Great delight and large profitings have come to me, when thinking thus, from the pages of David,.Solomon, and the Prophets. There seems to be no mood of the mind which finds not in them its proper nourishment or medicine.

Rightly was the son of David named the Wise. The heart with all its weaknesses and errors, and life with all its lights and shadows, and in all its changes, are by him painted with so much truth, that the reader sees not whence such stores of knowledge could have come, save from the inspiration of God. Else, methinks, he must have lived life over many times, and in his own fortunes experienced the various lots of different persons, which we cannot believe, unless we agree with the philosophers of India, or receive the fancies of Pythagoras. In David, moreover, who can fail to find the thoughts and the words in which, whether he be joyous and grateful, or afflicted and penitent, cheerful or desponding, he can best offer up his sacrifice to God.

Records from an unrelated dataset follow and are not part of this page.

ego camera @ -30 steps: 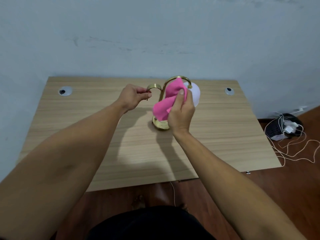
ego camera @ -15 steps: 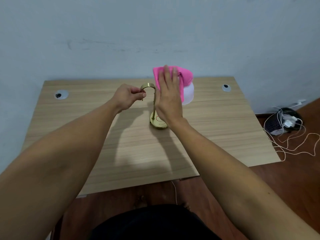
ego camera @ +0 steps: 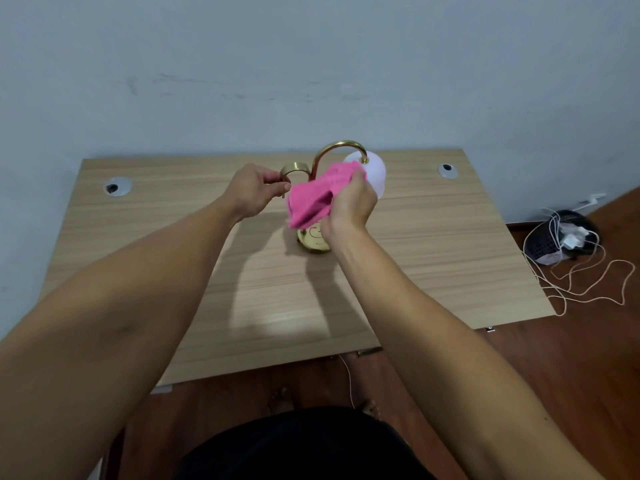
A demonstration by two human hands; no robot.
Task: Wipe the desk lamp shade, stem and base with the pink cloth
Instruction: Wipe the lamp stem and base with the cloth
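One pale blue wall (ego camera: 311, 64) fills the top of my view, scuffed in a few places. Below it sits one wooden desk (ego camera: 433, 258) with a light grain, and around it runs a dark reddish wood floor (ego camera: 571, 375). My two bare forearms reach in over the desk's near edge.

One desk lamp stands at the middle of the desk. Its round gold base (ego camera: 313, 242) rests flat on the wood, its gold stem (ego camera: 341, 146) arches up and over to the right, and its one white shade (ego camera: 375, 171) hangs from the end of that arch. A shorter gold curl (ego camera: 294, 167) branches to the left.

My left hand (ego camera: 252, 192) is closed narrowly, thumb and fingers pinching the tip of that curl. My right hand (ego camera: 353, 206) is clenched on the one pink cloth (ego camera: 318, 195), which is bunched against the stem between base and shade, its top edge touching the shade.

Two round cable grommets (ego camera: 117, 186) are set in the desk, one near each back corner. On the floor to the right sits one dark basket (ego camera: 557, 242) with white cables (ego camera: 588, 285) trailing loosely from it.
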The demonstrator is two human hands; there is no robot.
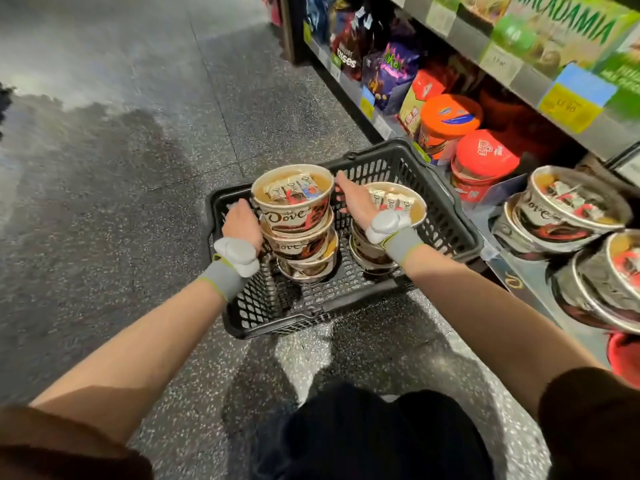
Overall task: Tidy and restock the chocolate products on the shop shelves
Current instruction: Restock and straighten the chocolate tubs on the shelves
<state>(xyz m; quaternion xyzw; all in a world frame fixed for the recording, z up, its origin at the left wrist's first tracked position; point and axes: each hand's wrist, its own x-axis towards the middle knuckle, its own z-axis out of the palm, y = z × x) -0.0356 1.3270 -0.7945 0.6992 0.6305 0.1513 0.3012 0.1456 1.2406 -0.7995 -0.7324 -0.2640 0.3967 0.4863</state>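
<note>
you've got a stack of dove tubs (297, 223) standing in the black basket (446, 216) on the floor, your left hand (241, 225) and right hand (353, 200) pressed flat against opposite sides with fingers fairly straight, clamping so the tall stack lifts as one, i'd judge. a second, shorter dove stack (391, 216) sits just beside it under your right wrist. more dove tubs (561, 209) lie tilted on the low shelf (512, 268) to the right. readable nearby: "kisses" bag (346, 53), "macadamia" box (568, 26).
</note>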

No power, no words of his own could avail so well. David the sinner, and David the saint, as he was now a sufferer, and now an enjoyer, has alike set forth his sorrows and his joys before God in prayer and praise; and there, as in a mirror, doth every one who like him has sinned and suffered, or obeyed and rejoiced, behold his own soul truly reflected. In none, either of the philosophers of Greece or the moralists of Rome, do I find so much of human life justly depicted, of the human heart so clearly revealed. Nor, which is much more, do they ever speak in that tone of sincerity which marks the prophets of Judea; and it is this virtue in a writer of morals, above all others, that deserves our affection and reverence. The Jew writes of life and man as if it were a matter not of art, but of life and death; the Greek and the Roman, as if to treat a subject as becomes a rhetorician. The Jew writes to help and save him who may read; the Roman or the Greek, to display his genius in a perfect treatise. The Jew therefore we love and obey as a divinity; the Roman or the Greek we honour as an artist who has completed a beautiful work. For the last we have admiration; for the first sighings and tears, and an altered life.

Farewell, my mother, and the blessings of all the Prophets be upon thee.

CHAPTER XII.

JULIAN AT MACHERUS TO NAOMI IN ROME.

THE HOME OF THE LEPER. HIS STORY.-JULIAN DEPARTS TO VISIT HEROD.—THE LEPERS IN THE DESERT. THE Dead Sea.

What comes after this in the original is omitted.